*Aim of the exercise*
Where the line with "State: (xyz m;" appears below, start writing out lines exactly, and finish with the line with "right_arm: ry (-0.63", which is included; write out nothing else.

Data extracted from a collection
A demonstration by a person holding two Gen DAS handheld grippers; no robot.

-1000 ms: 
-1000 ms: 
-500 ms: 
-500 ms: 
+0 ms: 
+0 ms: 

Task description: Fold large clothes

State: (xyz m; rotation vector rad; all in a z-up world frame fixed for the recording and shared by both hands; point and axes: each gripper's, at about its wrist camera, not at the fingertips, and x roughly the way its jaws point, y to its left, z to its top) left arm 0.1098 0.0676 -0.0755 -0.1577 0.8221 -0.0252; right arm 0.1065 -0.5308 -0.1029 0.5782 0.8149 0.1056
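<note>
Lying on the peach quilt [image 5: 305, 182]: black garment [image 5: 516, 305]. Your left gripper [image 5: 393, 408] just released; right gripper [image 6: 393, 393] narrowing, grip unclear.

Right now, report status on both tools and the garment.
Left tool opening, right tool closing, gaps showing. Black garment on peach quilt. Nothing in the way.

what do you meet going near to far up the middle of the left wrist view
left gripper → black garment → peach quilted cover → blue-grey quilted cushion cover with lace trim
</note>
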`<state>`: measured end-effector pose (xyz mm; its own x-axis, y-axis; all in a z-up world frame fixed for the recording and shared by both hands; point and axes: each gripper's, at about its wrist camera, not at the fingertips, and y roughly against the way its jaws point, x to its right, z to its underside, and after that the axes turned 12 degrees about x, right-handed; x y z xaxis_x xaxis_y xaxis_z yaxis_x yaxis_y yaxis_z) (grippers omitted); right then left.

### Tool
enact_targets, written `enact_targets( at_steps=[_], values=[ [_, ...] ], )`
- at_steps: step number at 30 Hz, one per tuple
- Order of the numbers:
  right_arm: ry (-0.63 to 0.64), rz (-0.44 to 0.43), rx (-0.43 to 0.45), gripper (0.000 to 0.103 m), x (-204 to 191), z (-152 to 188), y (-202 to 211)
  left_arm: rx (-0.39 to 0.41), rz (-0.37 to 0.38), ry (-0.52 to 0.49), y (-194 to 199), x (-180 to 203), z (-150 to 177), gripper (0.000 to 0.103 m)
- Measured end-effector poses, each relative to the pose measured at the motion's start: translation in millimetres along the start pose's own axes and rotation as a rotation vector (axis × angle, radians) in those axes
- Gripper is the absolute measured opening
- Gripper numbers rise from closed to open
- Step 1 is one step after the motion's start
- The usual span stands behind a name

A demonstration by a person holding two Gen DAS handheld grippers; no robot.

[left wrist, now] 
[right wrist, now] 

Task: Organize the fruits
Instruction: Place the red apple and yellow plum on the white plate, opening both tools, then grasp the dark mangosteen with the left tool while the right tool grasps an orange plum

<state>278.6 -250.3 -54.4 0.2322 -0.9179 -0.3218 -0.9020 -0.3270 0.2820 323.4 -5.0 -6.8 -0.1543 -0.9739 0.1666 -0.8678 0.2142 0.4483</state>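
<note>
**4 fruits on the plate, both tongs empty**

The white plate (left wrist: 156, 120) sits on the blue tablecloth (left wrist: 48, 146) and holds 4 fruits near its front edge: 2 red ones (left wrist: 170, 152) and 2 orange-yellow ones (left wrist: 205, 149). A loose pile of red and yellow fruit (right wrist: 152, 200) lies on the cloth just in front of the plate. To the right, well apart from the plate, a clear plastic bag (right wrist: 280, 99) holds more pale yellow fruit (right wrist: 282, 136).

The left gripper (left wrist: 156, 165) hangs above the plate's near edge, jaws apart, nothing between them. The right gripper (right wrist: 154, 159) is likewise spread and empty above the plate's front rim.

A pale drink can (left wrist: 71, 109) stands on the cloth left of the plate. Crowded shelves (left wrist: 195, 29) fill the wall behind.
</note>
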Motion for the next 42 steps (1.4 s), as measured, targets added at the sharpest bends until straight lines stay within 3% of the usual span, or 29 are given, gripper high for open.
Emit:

*Reply*
State: (xyz m; rotation vector rad; all in a z-up world frame fixed for the recording and shared by both hands; point and axes: each gripper's, at about its wrist camera, not at the fingertips, and x roughly the way its jaws point, y to its left, z to its top) left arm 0.1098 0.0676 -0.0755 -0.1577 0.8221 -0.0252; right arm 0.1065 -0.5308 -0.1029 0.5782 0.8149 0.1056
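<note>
Lying on the peach quilt [image 5: 305, 182]: black garment [image 5: 516, 305]. Your left gripper [image 5: 393, 408] just released; right gripper [image 6: 393, 393] narrowing, grip unclear.

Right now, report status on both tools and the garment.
Left tool opening, right tool closing, gaps showing. Black garment on peach quilt. Nothing in the way.

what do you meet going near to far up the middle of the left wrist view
left gripper → black garment → peach quilted cover → blue-grey quilted cushion cover with lace trim
</note>
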`<state>`: measured end-effector pose (xyz mm; its own x-axis, y-axis; all in a z-up world frame fixed for the recording and shared by both hands; point and axes: each gripper's, at about its wrist camera, not at the fingertips, and y roughly against the way its jaws point, x to its right, z to its underside, and after that the axes turned 12 degrees about x, right-handed; x y z xaxis_x xaxis_y xaxis_z yaxis_x yaxis_y yaxis_z) (grippers omitted); right then left.

### Tool
enact_targets, written `enact_targets( at_steps=[_], values=[ [_, ...] ], )`
- at_steps: step number at 30 Hz, one per tuple
- Order of the numbers:
  right_arm: ry (-0.63 to 0.64), rz (-0.44 to 0.43), rx (-0.43 to 0.45), gripper (0.000 to 0.103 m), x (-204 to 191), z (-152 to 188), y (-202 to 211)

Besides the given answer, there is nothing more to add.